EXERCISE BRIEF:
Select from the data all lines with the word "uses".

Stored items from a collection:
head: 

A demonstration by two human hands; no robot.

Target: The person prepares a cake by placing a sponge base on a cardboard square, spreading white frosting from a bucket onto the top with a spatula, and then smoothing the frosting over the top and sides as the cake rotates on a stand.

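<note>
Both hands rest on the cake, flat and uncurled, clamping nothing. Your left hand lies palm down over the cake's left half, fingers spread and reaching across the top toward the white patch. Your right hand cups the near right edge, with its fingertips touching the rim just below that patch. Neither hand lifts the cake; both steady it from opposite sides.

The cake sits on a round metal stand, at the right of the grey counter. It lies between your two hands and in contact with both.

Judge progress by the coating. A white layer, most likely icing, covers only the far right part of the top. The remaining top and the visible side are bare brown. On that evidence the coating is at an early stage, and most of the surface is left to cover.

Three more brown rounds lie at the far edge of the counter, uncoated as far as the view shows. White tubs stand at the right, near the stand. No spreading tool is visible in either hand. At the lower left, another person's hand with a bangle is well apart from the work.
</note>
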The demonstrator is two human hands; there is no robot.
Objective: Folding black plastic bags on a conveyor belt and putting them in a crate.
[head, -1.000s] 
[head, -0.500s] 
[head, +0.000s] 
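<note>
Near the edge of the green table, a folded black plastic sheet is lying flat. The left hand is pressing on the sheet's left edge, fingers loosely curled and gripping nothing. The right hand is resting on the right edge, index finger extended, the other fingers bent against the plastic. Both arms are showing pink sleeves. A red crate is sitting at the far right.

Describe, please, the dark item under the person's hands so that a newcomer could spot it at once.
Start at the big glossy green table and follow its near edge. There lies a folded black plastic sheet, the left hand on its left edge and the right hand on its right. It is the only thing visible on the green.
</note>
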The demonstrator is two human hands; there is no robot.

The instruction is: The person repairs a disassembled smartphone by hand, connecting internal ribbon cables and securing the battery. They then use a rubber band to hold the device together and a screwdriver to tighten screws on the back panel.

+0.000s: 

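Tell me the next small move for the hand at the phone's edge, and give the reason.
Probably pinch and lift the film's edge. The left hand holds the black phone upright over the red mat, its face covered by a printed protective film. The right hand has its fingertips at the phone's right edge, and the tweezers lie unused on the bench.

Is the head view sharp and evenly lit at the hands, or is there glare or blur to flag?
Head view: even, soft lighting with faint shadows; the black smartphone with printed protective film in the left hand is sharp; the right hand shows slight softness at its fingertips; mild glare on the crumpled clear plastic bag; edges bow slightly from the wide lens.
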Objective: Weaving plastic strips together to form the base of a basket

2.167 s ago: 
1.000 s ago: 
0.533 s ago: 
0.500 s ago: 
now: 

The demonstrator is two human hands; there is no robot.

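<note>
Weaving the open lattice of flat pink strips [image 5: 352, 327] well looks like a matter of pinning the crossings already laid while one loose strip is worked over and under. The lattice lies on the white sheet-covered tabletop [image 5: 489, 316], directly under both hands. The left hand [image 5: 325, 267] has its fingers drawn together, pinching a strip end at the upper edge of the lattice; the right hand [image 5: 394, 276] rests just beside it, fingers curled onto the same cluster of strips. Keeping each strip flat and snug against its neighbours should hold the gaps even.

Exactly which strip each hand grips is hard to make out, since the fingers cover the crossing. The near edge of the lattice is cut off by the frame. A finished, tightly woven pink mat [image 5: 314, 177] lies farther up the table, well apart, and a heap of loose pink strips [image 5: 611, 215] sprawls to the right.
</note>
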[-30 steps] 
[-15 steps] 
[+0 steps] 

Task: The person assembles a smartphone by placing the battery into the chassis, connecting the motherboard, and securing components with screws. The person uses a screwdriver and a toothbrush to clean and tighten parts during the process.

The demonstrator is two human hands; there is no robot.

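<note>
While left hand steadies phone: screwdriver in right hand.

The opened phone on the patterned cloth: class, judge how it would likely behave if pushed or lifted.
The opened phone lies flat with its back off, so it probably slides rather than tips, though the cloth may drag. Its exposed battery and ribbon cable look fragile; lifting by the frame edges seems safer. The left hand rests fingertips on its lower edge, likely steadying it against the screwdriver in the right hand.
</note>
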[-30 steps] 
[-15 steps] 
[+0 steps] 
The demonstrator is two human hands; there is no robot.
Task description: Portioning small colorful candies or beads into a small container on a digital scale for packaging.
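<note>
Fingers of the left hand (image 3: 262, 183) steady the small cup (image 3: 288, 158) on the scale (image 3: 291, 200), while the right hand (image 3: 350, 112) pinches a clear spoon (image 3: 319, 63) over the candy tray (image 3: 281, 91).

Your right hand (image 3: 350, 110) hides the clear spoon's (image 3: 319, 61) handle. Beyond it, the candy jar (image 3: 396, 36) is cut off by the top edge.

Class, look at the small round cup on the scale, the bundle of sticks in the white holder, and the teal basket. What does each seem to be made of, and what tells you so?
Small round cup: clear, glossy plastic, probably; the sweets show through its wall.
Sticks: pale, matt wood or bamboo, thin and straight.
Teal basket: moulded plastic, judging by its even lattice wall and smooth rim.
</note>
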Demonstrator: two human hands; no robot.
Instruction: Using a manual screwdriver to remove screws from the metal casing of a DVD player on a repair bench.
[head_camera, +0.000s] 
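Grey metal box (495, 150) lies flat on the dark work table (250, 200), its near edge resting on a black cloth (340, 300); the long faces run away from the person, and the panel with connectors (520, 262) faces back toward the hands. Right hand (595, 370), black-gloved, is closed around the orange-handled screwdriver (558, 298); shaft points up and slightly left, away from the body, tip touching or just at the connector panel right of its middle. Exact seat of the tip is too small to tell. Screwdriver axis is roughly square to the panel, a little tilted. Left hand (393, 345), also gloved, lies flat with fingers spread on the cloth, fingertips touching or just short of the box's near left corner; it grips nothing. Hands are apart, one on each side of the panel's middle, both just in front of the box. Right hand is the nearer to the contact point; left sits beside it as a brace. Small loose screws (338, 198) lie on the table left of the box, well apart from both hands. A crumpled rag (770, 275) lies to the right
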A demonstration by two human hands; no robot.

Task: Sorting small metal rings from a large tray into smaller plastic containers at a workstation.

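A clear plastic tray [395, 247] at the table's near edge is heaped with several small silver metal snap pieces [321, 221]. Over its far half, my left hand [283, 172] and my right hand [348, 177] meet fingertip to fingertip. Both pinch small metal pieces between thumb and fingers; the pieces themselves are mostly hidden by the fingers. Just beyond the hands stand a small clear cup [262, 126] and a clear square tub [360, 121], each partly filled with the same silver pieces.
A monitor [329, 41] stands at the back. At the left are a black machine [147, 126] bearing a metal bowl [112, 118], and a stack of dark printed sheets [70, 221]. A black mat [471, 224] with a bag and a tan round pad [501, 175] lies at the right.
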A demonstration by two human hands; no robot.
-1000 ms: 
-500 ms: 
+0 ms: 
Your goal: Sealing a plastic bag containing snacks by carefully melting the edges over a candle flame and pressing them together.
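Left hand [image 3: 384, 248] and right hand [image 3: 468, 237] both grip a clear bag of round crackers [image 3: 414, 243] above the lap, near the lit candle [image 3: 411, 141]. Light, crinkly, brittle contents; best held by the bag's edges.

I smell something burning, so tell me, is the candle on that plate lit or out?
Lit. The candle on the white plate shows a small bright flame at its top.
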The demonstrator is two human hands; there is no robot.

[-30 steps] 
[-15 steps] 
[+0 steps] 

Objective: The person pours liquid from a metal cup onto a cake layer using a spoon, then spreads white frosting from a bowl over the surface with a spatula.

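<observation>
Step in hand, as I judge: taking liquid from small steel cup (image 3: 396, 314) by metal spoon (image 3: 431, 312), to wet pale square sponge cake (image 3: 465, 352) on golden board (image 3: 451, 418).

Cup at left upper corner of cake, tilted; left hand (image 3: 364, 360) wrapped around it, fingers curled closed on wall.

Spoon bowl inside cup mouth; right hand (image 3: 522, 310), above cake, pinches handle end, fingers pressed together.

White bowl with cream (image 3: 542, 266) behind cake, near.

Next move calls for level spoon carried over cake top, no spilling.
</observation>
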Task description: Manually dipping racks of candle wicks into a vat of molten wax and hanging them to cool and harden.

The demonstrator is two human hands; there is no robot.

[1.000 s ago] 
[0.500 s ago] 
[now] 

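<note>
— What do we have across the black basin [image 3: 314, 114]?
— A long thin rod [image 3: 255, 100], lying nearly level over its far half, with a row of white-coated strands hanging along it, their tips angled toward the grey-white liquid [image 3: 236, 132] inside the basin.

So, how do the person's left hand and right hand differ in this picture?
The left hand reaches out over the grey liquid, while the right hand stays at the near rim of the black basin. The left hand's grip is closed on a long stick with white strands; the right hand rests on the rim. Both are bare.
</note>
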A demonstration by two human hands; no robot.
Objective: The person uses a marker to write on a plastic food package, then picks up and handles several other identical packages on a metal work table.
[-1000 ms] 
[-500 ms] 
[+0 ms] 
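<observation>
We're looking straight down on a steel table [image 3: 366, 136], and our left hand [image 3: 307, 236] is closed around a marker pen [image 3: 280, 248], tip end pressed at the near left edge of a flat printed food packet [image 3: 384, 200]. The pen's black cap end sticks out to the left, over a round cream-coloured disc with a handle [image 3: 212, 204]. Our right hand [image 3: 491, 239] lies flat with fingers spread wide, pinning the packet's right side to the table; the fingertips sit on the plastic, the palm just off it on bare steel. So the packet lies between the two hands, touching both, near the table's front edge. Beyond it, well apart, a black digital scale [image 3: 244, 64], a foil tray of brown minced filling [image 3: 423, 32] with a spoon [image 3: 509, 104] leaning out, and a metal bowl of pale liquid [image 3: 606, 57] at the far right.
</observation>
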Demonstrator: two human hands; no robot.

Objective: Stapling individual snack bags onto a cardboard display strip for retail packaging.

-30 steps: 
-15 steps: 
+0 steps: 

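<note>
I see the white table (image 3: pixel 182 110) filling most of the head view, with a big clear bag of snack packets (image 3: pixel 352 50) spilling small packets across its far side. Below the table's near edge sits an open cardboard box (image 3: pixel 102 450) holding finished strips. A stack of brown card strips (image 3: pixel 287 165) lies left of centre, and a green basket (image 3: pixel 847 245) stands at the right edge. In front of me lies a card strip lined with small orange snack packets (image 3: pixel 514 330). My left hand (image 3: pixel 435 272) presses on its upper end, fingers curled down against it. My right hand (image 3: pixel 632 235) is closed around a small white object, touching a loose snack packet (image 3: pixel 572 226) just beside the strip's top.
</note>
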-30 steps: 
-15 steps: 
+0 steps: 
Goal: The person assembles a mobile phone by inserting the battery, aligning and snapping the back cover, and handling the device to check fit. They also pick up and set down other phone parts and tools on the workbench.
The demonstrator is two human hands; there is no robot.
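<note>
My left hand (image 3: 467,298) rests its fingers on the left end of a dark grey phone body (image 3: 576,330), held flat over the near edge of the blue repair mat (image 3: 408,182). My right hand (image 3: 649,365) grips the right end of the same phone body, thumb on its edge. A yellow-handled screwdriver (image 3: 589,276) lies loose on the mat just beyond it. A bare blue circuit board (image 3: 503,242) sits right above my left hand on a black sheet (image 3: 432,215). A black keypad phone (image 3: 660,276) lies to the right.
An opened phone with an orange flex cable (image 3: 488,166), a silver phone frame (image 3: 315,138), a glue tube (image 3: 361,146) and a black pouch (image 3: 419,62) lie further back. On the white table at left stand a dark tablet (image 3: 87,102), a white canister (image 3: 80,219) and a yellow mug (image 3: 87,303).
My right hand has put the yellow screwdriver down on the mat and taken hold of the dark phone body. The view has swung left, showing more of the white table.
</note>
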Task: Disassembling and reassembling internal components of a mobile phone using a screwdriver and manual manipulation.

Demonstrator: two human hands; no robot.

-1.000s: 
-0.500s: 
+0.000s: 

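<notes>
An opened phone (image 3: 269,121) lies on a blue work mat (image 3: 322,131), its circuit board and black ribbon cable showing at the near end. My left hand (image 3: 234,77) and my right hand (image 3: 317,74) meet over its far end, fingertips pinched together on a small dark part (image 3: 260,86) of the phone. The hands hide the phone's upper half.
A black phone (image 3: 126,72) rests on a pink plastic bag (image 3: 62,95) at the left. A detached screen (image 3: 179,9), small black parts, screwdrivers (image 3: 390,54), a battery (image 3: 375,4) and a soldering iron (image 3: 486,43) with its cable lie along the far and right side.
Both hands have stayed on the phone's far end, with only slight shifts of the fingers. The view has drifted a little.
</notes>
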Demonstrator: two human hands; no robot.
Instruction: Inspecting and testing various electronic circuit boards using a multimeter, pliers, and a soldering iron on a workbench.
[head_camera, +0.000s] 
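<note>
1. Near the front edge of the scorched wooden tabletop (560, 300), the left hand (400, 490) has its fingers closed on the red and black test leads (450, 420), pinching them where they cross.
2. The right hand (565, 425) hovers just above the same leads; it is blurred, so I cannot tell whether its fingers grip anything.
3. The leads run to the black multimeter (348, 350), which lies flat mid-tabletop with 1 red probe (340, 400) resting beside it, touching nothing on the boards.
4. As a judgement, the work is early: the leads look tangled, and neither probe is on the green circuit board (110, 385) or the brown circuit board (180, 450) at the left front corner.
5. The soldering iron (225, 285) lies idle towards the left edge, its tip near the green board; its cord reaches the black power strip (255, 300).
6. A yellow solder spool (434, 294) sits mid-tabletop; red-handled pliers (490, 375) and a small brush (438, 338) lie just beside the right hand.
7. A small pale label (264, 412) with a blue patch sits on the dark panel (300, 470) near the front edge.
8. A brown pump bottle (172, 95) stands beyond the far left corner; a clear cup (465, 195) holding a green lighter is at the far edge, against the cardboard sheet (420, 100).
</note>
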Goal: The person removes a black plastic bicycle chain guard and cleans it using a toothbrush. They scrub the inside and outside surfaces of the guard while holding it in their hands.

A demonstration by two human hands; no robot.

ANSWER SPACE:
Task: The person assembles a smartphone by placing the battery into the chassis, connecting the motherboard, and securing components with screws. The person uses a screwdriver and a toothbrush to clean and tighten parts during the process.
Objective: The person uses a marker to write on a plastic food package, then picks up and handles several other identical packages on a metal work table.

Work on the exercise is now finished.